Saber vivir

Aborto legal contra el aborto ilegal

Posted by Mauricio Rubiano Carreño en junio 22, 2008

 

La razón más fuerte que enarbolaba el último documento que pretendía legalizar el aborto en Colombia es que en casi todos los países “avanzados” lo está. Colombia —decía el proyecto— no puede quedarse atrás en ese sentido.

El mundo camina hacia su destrucción y nuestro país se ha negado, de nuevo, a estar a la moda. ¿Llamaremos a eso adelanto o retroceso?

El argumento que más se discutió rondaba la idea, muy extendida hoy, de que el aborto ilegal es una realidad y que, como existencia indiscutible, había que regularlo.

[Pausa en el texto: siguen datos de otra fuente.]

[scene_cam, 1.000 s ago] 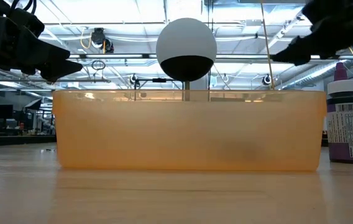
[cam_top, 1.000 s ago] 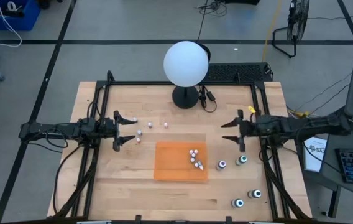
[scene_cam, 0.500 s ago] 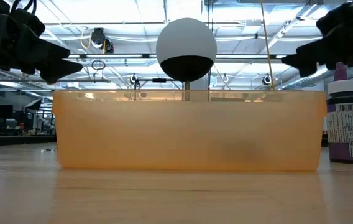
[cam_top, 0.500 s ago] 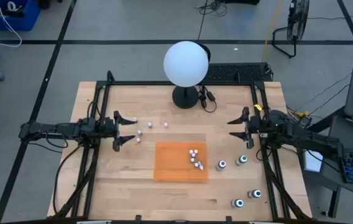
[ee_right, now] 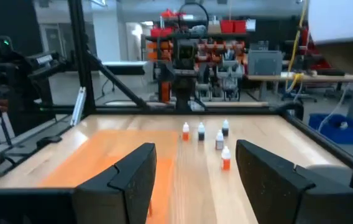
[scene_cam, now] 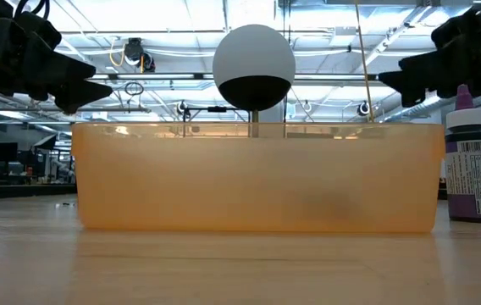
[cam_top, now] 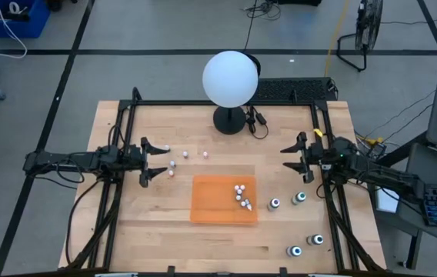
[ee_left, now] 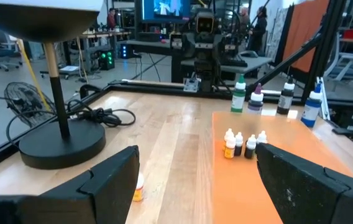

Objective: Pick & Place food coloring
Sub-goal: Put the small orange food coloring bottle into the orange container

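- Both our grippers are spread wide and carry nothing: the left gripper [cam_top: 155, 162] hangs over the table's left side, the right gripper [cam_top: 296, 159] over its right side, above the nearest dark bottles [cam_top: 286, 201].
- The food coloring is scattered in three groups: four small bottles [cam_top: 241, 196] stand clustered on the right part of the orange mat [cam_top: 215, 201]; a few more small loose bottles [cam_top: 172, 165] lie just beside the left gripper; the dark ones stand on bare wood right of the mat, two near it and another pair [cam_top: 305, 245] nearer the front edge.
- Our main risk, as we judge it, is toppling: these bottles are tiny and light, so a finger coming down off-centre could knock one over and send it rolling.
- The clustered four stand almost touching, so placing or picking there could disturb neighbours.
- The white globe lamp [cam_top: 230, 79] and its cable [cam_top: 258, 123] sit at the far side, well apart from both arms.
- Nothing appears to block the right gripper's descent.
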You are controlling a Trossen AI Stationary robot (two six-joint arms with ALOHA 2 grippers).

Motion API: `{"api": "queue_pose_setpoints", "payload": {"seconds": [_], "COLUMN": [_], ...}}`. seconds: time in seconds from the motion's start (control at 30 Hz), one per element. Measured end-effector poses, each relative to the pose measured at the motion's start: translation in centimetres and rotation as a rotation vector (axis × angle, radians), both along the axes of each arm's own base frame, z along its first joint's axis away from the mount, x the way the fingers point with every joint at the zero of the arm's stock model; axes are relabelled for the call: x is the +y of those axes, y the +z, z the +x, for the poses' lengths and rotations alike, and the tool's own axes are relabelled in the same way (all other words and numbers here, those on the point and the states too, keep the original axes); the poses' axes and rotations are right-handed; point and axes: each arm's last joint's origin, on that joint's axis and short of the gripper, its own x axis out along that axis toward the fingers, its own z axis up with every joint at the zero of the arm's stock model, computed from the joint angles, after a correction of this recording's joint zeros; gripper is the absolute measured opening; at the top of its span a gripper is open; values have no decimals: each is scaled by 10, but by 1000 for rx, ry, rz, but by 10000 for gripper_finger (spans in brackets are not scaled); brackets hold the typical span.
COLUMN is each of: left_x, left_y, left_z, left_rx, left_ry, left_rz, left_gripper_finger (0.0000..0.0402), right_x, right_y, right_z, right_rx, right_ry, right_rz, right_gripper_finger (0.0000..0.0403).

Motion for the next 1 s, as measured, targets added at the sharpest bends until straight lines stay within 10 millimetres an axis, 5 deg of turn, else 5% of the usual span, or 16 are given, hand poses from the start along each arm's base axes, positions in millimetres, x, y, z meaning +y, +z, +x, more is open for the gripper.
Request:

Así se empezó a forjar una idea que se oye a diario en todos los ambientes en la que se cree que, ya que es imposible penalizar adecuadamente ese acto ilegal, deben implantarse las reglas del juego: en cuáles circunstancias y cuándo se considerará legal hacerlo y en cuáles circunstancias y cuándo no.

Pero nadie cuestionó lo siguiente:

·     La justicia que no pudo evitar el aborto llamado clandestino ¿será capaz de hacer valer las nuevas reglas? ¿cómo lo hará? ¿con qué mecanismo?

·     ¿No será más difícil detectar si los abortos que se lleven a cabo están permitidos? ¿cómo se evitaría el aborto no permitido por la nueva ley, si anteriormente no se podía evitar el aborto, aunque estaba penalizado?

Pero lo más inconsecuente de todo es pensar que el razonamiento inicial —legalizar lo que no se puede evitar— es lógico:

·     ¿Debemos legalizar (regular) el homicidio, ya que Colombia es uno de los países en los que menos se respeta la vida? ¡Habría que hacer lo mismo con el secuestro, con el robo, con la violencia conyugal o infantil, con el peculado, con la corrupción…!

Se puede decir que el problema, entonces, no es del congreso, es de la rama jurisdiccional: hacer cumplir las leyes.

Pero, si inspeccionamos más profundamente, se llegará a la esencia: el problema es de moral: hace falta una cultura por la defensa de la vida que se contraponga a la cultura de la muerte que nos domina y que hace que las conciencias no valoren el don más valioso que puede tener el ser humano: su vida. Sin ella, es imposible luchar por los demás derechos.